Q & A: Why Has The Johnson & Johnson Vaccine Been Paused?
The Mayo Clinic has put together a Q&A about the Centers for Disease Control and Prevention (CDC) and the Food and Drug Administration (FDA) joint recommendation to pause distribution of the Johnson & Johnson vaccine after reported cases of rare blood clotting events in recipients.
Why is the FDA and CDC recommending a pause on distributing the Johnson & Johnson vaccine?
Out of an abundance of caution, the FDA and CDC recommends a pause on the Johnson & Johnson vaccine based on six rare blood clotting events in recipients. While a review is underway to address next steps, the FDA and CDC are asking health care providers to watch for, evaluate and report cases.
How long will this pause last?
The Advisory Committee on Immunization Practices (ACIP) is meeting Wednesday, April 14, to evaluate and review the data from the rare adverse event cases reported so far. ACIP is an independent immunization advisory group for the federal government agencies. Based on that evaluation and recommendation the FDA and CDC may communicate their findings and next steps regarding this pause. Mayo Clinic is committed to patient safety and will take the time required to understand more about the evolving situation.
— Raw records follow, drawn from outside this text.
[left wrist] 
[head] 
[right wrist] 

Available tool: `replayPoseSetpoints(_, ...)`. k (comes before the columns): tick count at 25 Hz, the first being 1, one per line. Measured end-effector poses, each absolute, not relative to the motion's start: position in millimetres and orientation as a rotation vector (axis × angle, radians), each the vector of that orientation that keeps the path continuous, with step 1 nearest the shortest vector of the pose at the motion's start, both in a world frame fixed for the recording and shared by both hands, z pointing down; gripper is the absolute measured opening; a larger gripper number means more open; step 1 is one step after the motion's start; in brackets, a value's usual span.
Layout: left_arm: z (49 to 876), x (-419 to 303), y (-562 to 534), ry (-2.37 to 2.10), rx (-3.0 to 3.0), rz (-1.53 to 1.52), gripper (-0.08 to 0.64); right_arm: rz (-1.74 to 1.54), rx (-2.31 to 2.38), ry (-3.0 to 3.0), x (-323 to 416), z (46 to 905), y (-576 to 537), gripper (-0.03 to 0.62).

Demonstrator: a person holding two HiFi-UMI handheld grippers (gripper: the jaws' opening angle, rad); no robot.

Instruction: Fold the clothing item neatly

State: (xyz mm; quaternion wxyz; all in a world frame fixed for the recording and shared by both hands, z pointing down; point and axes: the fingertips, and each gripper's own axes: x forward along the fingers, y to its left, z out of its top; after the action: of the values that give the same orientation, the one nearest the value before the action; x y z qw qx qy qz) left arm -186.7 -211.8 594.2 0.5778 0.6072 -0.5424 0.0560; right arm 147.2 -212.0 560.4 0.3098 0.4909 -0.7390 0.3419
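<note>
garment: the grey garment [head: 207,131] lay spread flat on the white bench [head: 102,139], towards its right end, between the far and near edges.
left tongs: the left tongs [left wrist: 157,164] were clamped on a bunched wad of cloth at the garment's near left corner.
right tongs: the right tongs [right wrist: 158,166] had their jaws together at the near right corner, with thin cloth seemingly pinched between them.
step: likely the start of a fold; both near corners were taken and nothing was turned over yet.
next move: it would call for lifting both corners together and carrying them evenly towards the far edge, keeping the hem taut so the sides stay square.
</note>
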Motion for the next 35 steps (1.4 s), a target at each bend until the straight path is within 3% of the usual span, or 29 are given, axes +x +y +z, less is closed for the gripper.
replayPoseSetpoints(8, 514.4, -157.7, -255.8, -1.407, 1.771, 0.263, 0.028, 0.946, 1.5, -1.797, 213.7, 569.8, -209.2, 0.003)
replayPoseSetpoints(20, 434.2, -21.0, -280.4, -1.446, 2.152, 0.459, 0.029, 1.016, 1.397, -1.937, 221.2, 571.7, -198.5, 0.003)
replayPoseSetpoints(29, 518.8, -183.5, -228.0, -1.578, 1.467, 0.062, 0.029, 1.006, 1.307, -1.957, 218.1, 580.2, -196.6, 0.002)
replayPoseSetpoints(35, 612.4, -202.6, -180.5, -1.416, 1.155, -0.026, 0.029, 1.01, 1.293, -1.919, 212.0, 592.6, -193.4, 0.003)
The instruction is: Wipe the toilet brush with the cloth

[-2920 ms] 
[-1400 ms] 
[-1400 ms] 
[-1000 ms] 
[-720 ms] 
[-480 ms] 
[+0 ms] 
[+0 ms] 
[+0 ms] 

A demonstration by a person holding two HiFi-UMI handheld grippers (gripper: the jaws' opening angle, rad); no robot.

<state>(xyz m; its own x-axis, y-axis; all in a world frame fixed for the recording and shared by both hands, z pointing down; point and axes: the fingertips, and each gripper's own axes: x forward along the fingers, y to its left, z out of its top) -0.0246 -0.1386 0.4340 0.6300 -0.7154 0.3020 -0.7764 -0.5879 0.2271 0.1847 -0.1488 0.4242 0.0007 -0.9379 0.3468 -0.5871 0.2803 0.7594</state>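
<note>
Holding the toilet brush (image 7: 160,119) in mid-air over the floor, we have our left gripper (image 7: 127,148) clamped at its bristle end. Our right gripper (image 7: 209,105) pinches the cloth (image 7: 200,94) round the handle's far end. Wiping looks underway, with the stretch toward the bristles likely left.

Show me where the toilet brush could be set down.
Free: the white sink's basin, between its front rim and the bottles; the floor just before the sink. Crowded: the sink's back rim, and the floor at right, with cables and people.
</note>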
What should patients who have received Johnson & Johnson do at this time?
This rare blood clotting reaction has occurred in 6 people out of nearly 7 million people who have received the Johnson & Johnson vaccine. The six cases involved women between ages 18 and 48 and occurred 6 to 13 days after vaccination.
If you have received the Johnson & Johnson COVID-19 vaccine in the last three weeks and are experiencing unexplained new severe symptoms after 72 hours and up to three weeks after vaccination, such as new severe headaches, leg pain, abdominal pain or shortness of breath, you should seek emergency care.
Does this affect the Pfizer and Moderna vaccines?
Evidence of these blood clots have not been reported in either the Pfizer or Moderna vaccines.